> [Work to be completed] Word for word, copy each record that comes after this.

Entries taken from a collection:
|---|

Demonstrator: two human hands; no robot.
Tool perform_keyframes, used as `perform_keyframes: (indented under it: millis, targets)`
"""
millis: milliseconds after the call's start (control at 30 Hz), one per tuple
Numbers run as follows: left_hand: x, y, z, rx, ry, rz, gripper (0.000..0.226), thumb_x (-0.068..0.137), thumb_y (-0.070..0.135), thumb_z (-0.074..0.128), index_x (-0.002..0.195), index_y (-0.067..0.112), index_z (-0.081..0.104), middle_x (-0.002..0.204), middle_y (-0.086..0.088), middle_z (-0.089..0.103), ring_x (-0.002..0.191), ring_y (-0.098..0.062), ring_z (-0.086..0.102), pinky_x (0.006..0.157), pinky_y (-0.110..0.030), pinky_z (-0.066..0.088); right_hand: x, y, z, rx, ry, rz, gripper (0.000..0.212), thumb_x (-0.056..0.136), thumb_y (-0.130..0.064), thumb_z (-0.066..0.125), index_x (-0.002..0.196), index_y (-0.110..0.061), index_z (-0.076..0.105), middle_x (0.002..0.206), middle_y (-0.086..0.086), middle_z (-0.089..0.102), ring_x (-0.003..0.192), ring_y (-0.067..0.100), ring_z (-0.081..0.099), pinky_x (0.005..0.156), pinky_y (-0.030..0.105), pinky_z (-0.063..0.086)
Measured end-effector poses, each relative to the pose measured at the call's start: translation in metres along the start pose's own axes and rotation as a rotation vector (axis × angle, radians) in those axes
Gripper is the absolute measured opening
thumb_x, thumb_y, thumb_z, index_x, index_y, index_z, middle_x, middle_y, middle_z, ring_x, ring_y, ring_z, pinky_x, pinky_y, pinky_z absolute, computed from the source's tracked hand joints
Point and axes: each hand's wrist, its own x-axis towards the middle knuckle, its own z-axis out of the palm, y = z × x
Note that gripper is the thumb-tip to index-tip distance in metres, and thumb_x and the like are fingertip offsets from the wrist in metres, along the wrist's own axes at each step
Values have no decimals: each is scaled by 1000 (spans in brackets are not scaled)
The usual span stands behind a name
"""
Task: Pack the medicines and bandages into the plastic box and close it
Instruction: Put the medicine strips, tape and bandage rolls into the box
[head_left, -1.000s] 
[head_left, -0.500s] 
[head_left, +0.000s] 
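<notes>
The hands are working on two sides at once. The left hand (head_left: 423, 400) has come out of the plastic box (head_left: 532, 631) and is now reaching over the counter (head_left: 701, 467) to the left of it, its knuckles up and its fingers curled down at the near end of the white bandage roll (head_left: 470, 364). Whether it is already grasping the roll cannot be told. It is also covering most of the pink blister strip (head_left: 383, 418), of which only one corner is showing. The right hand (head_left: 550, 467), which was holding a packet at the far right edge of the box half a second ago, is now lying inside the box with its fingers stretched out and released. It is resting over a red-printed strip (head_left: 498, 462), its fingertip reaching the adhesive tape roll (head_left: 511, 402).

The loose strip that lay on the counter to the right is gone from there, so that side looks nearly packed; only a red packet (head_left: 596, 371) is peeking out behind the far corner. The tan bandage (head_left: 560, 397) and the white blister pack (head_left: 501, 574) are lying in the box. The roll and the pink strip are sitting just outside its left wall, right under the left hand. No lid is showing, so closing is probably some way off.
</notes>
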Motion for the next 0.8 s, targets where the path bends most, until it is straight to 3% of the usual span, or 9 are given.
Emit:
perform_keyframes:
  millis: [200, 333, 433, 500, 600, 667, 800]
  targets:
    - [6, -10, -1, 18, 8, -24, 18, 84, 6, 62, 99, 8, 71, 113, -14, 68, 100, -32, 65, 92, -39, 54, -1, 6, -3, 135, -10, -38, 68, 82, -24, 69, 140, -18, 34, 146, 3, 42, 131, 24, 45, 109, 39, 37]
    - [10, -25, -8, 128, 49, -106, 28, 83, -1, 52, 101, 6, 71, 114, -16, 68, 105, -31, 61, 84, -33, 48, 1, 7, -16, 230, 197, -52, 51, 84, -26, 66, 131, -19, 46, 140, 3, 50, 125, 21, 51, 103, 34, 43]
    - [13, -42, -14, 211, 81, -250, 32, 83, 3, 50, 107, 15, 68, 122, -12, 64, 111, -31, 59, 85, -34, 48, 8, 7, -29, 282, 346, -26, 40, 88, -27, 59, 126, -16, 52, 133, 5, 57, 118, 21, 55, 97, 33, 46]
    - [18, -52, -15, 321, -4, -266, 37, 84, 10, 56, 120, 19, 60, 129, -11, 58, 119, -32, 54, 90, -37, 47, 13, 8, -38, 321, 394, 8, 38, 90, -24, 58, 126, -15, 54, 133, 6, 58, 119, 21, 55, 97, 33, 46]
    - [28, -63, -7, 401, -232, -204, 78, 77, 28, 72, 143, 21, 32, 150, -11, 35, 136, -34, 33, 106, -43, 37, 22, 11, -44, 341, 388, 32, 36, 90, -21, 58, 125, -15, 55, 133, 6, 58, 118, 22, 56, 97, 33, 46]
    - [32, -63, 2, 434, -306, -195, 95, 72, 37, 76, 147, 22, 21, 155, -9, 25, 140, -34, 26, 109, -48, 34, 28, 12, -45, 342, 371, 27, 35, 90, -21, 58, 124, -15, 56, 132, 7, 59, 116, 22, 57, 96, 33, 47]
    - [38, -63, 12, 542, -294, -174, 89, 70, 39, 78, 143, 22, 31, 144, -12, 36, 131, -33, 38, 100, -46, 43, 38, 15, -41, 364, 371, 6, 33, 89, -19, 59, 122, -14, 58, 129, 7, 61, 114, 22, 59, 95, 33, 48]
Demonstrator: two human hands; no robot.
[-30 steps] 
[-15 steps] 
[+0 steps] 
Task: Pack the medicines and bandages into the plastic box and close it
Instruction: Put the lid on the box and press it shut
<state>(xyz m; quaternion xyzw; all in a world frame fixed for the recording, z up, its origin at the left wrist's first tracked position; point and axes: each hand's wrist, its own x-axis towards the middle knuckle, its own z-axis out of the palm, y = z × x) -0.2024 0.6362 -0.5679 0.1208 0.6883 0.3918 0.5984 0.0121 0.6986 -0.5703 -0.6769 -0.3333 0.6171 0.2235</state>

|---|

> [Finished exercise]
Demonstrator: two human hands; no robot.
Tool perform_keyframes, used as `perform_keyframes: (indented under it: millis, targets)`
"""
millis: milliseconds after the call's start (control at 30 Hz), one per tuple
Numbers run as follows: left_hand: x, y, z, rx, ry, rz, gripper (0.000..0.226), thumb_x (-0.068..0.137), thumb_y (-0.070..0.135), thumb_z (-0.074..0.128), index_x (-0.002..0.195), index_y (-0.067..0.112), index_z (-0.081..0.104), middle_x (-0.002..0.204), middle_y (-0.086..0.088), middle_z (-0.089..0.103), ring_x (-0.002..0.191), ring_y (-0.098..0.062), ring_z (-0.086..0.102), pinky_x (0.006..0.157), pinky_y (-0.110..0.030), pinky_z (-0.066..0.088); right_hand: x, y, z, rx, ry, rz, gripper (0.000..0.212), thumb_x (-0.056..0.136), thumb_y (-0.130..0.064), thumb_z (-0.066..0.125), index_x (-0.002..0.196), index_y (-0.110..0.061), index_z (-0.076..0.105), middle_x (0.002..0.206), middle_y (-0.086..0.086), middle_z (-0.089..0.102), ring_x (-0.003..0.192), ring_y (-0.067..0.100), ring_z (-0.081..0.099), pinky_x (0.005..0.156), pinky_y (-0.030..0.105), pinky_z (-0.063..0.086)
Measured end-effector poses, each relative to the pose measured at the call's start: translation in metres along the start pose's own axes and rotation as a rotation vector (axis × angle, radians) in those axes
Gripper is the absolute measured opening
thumb_x, thumb_y, thumb_z, index_x, index_y, index_z, middle_x, middle_y, middle_z, ring_x, ring_y, ring_z, pinky_x, pinky_y, pinky_z absolute, computed from the source's tracked hand joints
Point and axes: each hand's wrist, its own x-axis towards the middle knuckle, its own z-axis out of the palm, y = z × x
Note that gripper is the thumb-tip to index-tip distance in metres, and thumb_x and the like are fingertip offsets from the wrist in metres, along the wrist's own axes at each step
Values have no decimals: each is scaled by 1000 (spans in brackets are not scaled)
The usual span stands behind a name
"""
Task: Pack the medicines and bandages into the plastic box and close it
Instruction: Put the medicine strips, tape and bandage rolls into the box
[head_left, -1.000s] 
[head_left, -0.500s] 
[head_left, +0.000s] 
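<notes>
The hands are working on two sides at once. The left hand (head_left: 423, 400) has come out of the plastic box (head_left: 532, 631) and is now reaching over the counter (head_left: 701, 467) to the left of it, its knuckles up and its fingers curled down at the near end of the white bandage roll (head_left: 470, 364). Whether it is already grasping the roll cannot be told. It is also covering most of the pink blister strip (head_left: 383, 418), of which only one corner is showing. The right hand (head_left: 550, 467), which was holding a packet at the far right edge of the box half a second ago, is now lying inside the box with its fingers stretched out and released. It is resting over a red-printed strip (head_left: 498, 462), its fingertip reaching the adhesive tape roll (head_left: 511, 402).

The loose strip that lay on the counter to the right is gone from there, so that side looks nearly packed; only a red packet (head_left: 596, 371) is peeking out behind the far corner. The tan bandage (head_left: 560, 397) and the white blister pack (head_left: 501, 574) are lying in the box. The roll and the pink strip are sitting just outside its left wall, right under the left hand. No lid is showing, so closing is probably some way off.
</notes>
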Motion for the next 0.8 s, targets where the path bends most, until it is straight to 3% of the usual span, or 9 are given.
Emit:
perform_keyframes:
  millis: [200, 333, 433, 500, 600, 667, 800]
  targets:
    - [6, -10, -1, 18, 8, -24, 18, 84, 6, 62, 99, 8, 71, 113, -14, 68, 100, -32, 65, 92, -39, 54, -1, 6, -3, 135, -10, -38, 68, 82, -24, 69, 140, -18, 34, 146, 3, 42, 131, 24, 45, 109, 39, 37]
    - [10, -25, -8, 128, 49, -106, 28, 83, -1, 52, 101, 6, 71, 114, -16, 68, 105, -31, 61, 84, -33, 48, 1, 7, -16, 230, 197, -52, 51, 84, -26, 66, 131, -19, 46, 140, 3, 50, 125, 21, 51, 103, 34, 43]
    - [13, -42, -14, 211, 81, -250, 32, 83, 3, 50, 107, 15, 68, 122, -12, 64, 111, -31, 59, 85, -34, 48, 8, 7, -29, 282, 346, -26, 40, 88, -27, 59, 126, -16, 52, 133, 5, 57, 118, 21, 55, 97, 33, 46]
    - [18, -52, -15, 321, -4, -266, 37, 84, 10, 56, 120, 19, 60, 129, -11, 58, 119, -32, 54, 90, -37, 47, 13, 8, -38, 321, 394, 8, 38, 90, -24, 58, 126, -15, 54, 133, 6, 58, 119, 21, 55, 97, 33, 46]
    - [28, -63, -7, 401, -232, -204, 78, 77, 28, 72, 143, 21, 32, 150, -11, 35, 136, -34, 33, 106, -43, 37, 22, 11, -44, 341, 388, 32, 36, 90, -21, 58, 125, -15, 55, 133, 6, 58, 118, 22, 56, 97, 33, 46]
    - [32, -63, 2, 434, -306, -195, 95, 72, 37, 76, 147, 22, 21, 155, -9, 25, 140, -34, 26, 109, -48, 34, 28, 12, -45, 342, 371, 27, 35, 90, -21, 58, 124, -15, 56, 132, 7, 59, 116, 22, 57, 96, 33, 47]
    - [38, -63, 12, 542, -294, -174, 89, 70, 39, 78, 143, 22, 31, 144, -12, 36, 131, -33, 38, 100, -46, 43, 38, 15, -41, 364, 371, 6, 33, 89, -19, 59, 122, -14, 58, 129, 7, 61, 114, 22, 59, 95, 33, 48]
Demonstrator: two human hands; no robot.
[-30 steps] 
[-15 steps] 
[+0 steps] 
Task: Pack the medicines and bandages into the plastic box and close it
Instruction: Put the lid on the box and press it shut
<state>(xyz m; quaternion xyzw; all in a world frame fixed for the recording, z up, its origin at the left wrist's first tracked position; point and axes: each hand's wrist, its own x-axis towards the middle knuckle, its own z-axis out of the palm, y = z × x) -0.2024 0.6362 -0.5679 0.1208 0.6883 0.3918 0.5984 0.0121 0.6986 -0.5703 -0.6769 -0.3333 0.6171 0.2235</state>

With the answer given, the exercise is complete.